### What you are asked to do:
Below are records; please set down exactly the lines from the first through the one containing "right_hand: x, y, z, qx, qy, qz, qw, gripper".
################
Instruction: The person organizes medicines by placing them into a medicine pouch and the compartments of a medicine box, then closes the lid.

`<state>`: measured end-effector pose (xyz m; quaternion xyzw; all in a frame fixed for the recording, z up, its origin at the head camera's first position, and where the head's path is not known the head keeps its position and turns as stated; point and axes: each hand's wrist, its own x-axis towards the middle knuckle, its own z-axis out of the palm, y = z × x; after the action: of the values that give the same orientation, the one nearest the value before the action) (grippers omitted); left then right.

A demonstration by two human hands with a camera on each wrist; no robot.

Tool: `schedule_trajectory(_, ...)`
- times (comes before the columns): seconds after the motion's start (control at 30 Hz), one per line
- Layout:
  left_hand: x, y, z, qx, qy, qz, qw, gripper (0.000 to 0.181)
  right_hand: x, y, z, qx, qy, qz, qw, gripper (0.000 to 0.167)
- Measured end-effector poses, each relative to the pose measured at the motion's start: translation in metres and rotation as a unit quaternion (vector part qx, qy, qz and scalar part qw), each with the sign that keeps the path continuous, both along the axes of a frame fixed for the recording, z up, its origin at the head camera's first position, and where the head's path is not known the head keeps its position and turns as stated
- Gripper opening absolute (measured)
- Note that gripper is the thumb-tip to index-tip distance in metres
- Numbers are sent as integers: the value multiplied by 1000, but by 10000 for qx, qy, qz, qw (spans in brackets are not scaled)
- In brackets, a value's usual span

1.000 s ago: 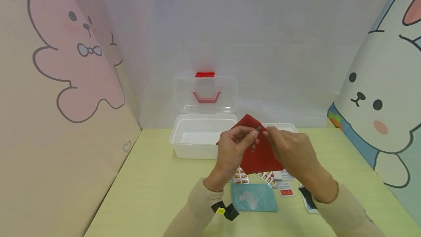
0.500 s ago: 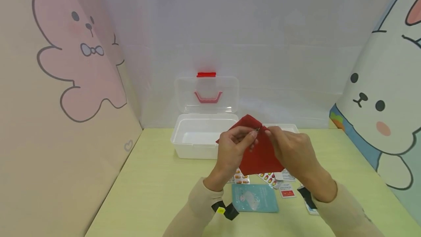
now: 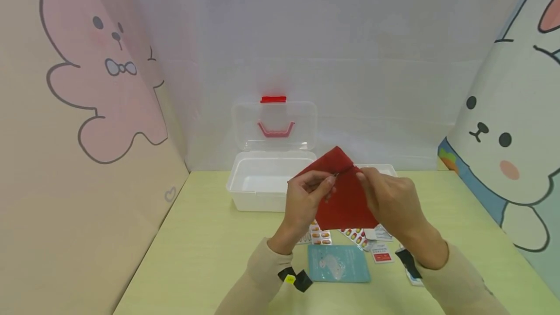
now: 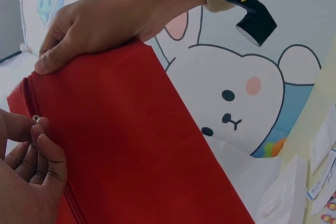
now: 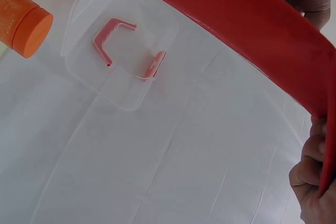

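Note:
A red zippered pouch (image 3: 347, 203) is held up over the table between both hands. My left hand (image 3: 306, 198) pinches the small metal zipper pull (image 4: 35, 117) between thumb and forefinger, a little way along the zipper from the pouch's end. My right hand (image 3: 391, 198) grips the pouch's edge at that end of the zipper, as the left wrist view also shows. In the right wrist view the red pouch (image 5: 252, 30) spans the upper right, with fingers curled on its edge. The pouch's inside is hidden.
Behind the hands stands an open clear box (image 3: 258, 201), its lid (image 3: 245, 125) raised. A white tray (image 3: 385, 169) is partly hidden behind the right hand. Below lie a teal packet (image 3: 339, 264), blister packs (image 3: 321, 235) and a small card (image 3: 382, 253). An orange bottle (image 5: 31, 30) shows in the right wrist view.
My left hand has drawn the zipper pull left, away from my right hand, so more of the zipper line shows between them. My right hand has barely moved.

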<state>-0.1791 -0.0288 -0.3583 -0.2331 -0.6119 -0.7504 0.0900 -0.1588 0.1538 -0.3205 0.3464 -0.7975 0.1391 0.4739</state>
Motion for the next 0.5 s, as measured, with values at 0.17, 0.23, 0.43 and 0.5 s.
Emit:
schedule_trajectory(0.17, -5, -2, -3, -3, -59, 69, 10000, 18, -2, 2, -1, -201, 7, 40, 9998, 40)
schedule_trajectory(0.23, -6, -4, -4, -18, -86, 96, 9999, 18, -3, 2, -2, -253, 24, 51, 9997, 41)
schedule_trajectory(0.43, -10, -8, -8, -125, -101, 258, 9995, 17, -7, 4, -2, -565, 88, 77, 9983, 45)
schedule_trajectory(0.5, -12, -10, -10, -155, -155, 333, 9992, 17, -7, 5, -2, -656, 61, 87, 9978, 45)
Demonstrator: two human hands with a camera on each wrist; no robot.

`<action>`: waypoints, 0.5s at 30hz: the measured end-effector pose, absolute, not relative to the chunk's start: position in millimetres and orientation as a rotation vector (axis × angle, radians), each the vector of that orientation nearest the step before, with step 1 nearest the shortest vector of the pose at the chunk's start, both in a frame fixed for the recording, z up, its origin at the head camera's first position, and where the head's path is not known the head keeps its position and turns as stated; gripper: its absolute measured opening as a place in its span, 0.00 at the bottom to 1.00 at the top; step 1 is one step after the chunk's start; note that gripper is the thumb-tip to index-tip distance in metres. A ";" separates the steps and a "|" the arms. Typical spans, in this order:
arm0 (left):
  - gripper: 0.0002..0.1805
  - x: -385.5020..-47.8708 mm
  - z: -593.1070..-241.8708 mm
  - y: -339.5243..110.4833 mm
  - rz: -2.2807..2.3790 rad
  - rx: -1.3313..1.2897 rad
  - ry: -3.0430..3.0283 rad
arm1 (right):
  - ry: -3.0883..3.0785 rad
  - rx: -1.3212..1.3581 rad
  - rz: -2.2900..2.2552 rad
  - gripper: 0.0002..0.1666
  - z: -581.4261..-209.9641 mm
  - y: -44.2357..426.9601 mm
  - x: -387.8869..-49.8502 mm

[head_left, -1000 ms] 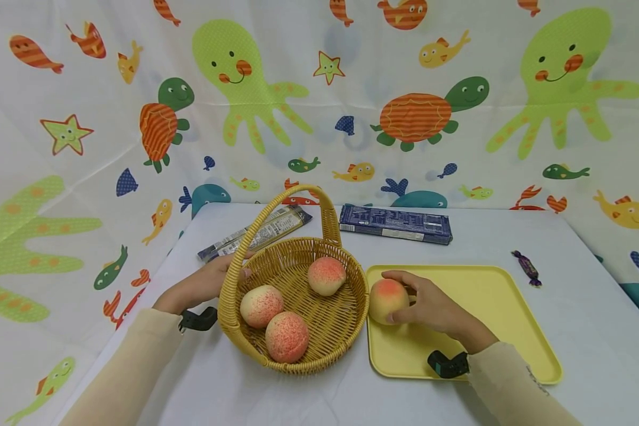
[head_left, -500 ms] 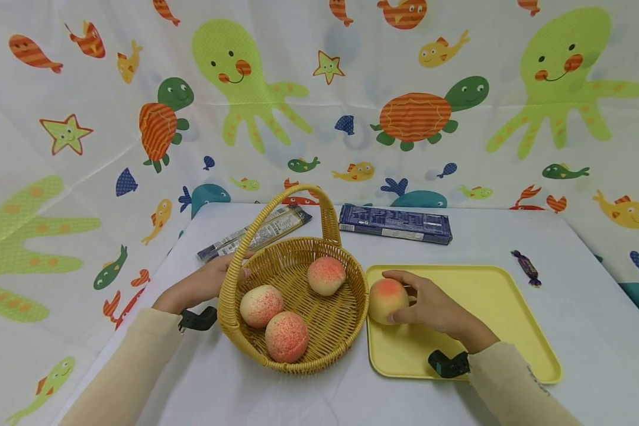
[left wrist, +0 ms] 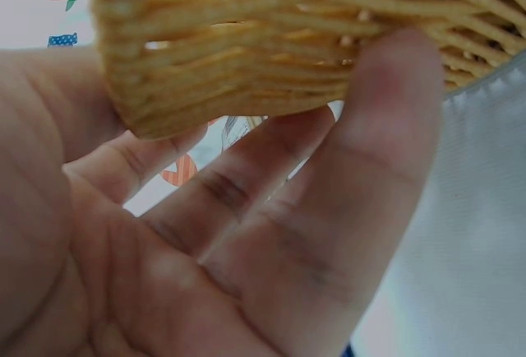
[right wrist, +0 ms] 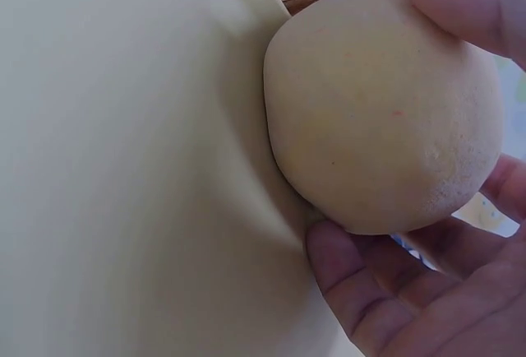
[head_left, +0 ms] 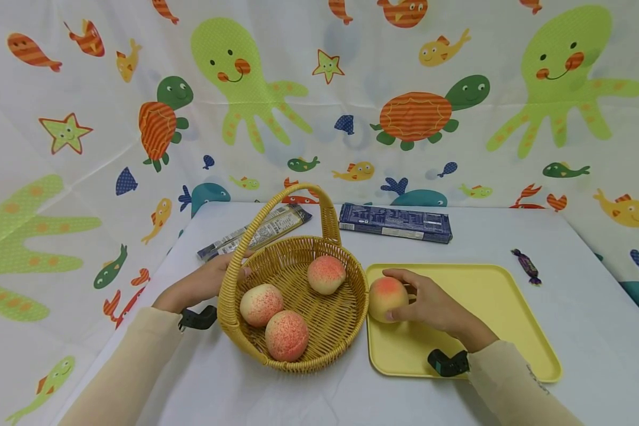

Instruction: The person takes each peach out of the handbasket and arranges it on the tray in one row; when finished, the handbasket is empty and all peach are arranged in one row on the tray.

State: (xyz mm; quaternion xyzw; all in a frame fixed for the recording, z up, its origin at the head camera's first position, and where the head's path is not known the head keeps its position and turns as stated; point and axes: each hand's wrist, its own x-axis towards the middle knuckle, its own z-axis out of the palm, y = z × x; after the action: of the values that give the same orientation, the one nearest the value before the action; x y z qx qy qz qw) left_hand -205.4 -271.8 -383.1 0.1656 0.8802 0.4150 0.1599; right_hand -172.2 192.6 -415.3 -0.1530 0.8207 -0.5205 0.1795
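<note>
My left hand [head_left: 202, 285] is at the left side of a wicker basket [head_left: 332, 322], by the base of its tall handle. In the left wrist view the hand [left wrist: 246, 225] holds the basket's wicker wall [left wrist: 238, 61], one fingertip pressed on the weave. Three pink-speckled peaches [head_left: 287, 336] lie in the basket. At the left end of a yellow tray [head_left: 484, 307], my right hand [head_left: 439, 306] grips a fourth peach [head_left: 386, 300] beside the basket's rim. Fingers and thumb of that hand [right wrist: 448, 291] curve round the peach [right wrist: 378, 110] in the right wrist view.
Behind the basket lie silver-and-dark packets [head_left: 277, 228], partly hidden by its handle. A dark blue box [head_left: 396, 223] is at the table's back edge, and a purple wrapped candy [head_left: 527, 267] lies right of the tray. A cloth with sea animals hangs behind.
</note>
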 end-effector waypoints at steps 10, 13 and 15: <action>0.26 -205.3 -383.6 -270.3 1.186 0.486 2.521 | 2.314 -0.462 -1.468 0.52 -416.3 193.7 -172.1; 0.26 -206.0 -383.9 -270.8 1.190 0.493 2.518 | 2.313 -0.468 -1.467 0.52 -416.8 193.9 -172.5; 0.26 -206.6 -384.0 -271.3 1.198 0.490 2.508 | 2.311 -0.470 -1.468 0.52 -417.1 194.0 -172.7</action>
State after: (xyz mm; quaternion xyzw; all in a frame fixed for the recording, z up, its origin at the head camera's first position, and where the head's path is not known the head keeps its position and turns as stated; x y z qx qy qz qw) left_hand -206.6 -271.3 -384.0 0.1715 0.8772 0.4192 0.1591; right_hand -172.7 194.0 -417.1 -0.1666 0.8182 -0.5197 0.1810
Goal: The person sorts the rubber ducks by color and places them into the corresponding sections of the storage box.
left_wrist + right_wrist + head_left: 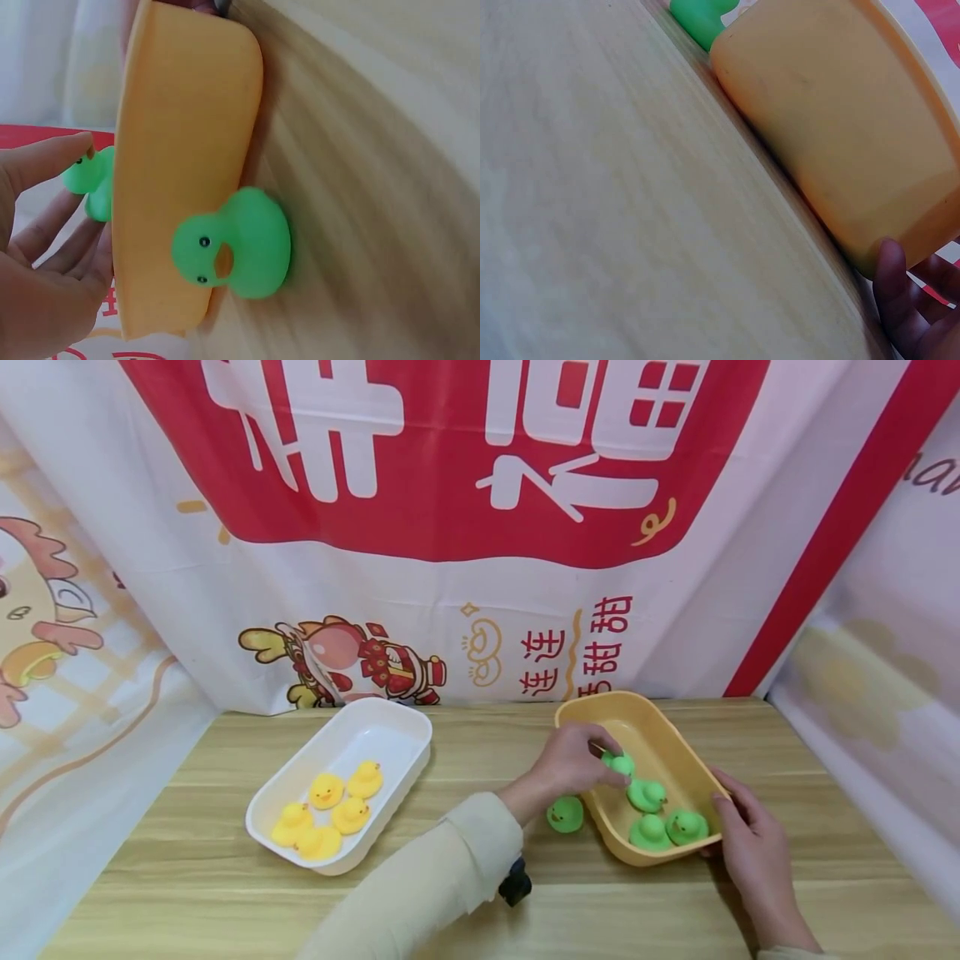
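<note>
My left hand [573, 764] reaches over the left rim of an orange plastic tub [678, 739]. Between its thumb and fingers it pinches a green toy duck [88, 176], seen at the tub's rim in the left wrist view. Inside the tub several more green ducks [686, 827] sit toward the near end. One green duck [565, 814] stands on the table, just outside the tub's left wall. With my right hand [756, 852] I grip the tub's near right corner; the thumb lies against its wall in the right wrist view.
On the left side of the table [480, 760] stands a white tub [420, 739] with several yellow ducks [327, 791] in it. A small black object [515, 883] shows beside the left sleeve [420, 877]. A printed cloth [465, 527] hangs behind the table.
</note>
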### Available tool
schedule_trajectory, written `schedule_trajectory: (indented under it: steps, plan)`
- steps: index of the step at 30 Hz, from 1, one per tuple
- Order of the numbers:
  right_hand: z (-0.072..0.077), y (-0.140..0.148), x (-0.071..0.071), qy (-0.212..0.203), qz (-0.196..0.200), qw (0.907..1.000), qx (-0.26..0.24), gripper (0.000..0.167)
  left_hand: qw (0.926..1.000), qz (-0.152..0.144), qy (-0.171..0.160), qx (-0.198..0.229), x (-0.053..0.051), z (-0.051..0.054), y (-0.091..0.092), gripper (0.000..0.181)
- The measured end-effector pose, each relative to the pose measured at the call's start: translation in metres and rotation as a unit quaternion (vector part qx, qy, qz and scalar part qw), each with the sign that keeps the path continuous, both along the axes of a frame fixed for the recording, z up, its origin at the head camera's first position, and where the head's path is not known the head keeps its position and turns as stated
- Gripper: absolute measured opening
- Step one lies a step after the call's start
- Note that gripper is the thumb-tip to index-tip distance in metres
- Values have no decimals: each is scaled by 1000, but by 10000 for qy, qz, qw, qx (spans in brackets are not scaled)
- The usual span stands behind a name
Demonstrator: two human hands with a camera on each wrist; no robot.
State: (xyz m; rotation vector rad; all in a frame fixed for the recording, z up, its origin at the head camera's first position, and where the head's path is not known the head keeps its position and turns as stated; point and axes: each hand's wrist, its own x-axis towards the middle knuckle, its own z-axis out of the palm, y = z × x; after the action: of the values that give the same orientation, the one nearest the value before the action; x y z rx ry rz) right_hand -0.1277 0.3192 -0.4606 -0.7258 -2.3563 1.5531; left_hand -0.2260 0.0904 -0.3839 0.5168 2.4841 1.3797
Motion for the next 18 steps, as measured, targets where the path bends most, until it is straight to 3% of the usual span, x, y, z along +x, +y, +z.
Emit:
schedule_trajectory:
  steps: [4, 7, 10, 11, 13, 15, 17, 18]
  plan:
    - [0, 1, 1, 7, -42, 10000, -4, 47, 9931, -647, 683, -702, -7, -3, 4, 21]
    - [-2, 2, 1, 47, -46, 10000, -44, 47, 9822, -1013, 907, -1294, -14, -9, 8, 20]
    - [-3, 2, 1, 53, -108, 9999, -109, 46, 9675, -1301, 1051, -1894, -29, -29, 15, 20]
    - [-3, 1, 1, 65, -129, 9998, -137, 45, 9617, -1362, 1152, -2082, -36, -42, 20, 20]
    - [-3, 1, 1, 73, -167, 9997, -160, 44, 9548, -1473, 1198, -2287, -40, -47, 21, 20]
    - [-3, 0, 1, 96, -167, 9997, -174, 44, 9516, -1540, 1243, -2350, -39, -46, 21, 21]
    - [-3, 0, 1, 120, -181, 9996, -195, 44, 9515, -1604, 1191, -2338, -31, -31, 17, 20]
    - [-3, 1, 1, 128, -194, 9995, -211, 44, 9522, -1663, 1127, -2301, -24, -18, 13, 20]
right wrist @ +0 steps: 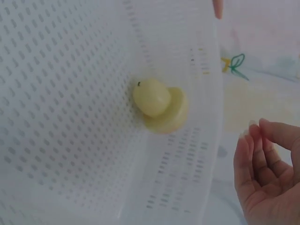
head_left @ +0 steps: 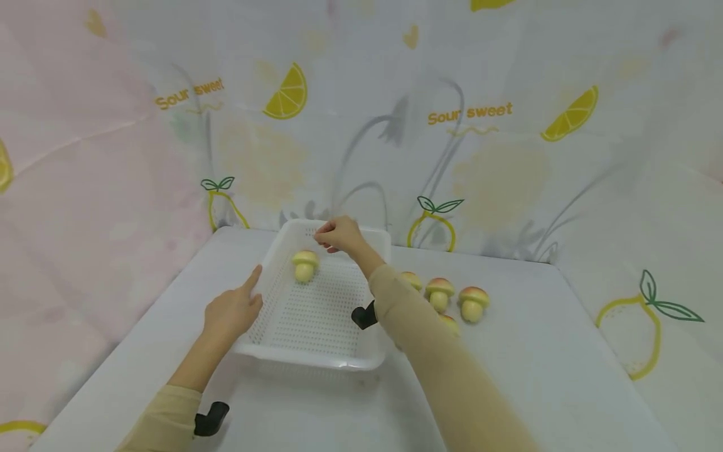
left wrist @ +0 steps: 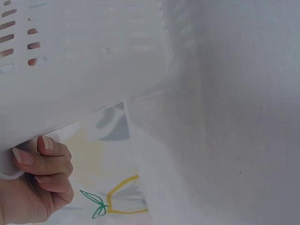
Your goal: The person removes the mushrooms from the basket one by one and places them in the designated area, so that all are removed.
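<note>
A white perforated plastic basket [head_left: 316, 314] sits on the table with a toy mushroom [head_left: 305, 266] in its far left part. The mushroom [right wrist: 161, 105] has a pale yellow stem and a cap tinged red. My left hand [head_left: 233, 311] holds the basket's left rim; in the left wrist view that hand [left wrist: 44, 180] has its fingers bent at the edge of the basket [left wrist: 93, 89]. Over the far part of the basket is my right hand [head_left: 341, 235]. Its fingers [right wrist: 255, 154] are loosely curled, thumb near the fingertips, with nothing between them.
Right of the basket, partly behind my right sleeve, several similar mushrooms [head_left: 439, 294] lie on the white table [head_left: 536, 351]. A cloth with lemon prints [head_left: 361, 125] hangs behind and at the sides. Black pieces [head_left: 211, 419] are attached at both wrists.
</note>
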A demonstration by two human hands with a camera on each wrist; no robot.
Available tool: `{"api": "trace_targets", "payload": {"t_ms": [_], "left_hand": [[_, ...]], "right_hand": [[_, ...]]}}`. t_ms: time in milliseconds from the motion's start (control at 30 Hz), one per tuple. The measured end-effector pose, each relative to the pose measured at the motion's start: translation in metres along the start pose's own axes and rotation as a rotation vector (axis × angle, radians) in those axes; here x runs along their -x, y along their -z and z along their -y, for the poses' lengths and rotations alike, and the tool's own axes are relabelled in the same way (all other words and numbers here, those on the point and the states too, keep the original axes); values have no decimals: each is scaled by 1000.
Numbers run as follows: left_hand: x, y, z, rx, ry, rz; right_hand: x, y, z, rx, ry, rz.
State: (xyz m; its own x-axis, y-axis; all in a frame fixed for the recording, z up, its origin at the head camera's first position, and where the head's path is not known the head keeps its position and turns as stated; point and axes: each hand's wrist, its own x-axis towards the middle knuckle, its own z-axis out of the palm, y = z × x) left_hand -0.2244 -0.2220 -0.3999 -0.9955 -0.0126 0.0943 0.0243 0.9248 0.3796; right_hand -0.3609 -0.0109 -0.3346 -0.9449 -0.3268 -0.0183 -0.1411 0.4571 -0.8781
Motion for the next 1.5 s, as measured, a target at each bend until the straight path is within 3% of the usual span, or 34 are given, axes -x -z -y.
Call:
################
### Task output:
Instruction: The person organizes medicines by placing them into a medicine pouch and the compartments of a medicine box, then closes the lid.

`<state>`: measured end-effector pose (xyz m; quaternion xyzw; all in a frame fixed for the recording, z up, its origin at the head camera's first position, and where the head's path is not known the head keeps its position and turns as stated; point and axes: each hand's wrist, its own x-axis towards the middle knuckle, its own z-axis out of the palm, y = z × x; after the action: of the values that give the same orientation, the one nearest the value before the action) (grippers omitted); left then right.

A demonstration by two human hands with a camera on each wrist; no robot.

Tool: `schedule_trajectory(_, ...)`
- times (comes before the columns): seconds after the motion's start (control at 30 Hz), one per line
- Layout:
  left_hand: x, y, z, qx, qy, qz, qw, gripper (0.000 to 0.181)
  right_hand: x, y, z, qx, qy, qz, qw, gripper (0.000 to 0.167)

That concludes the answer.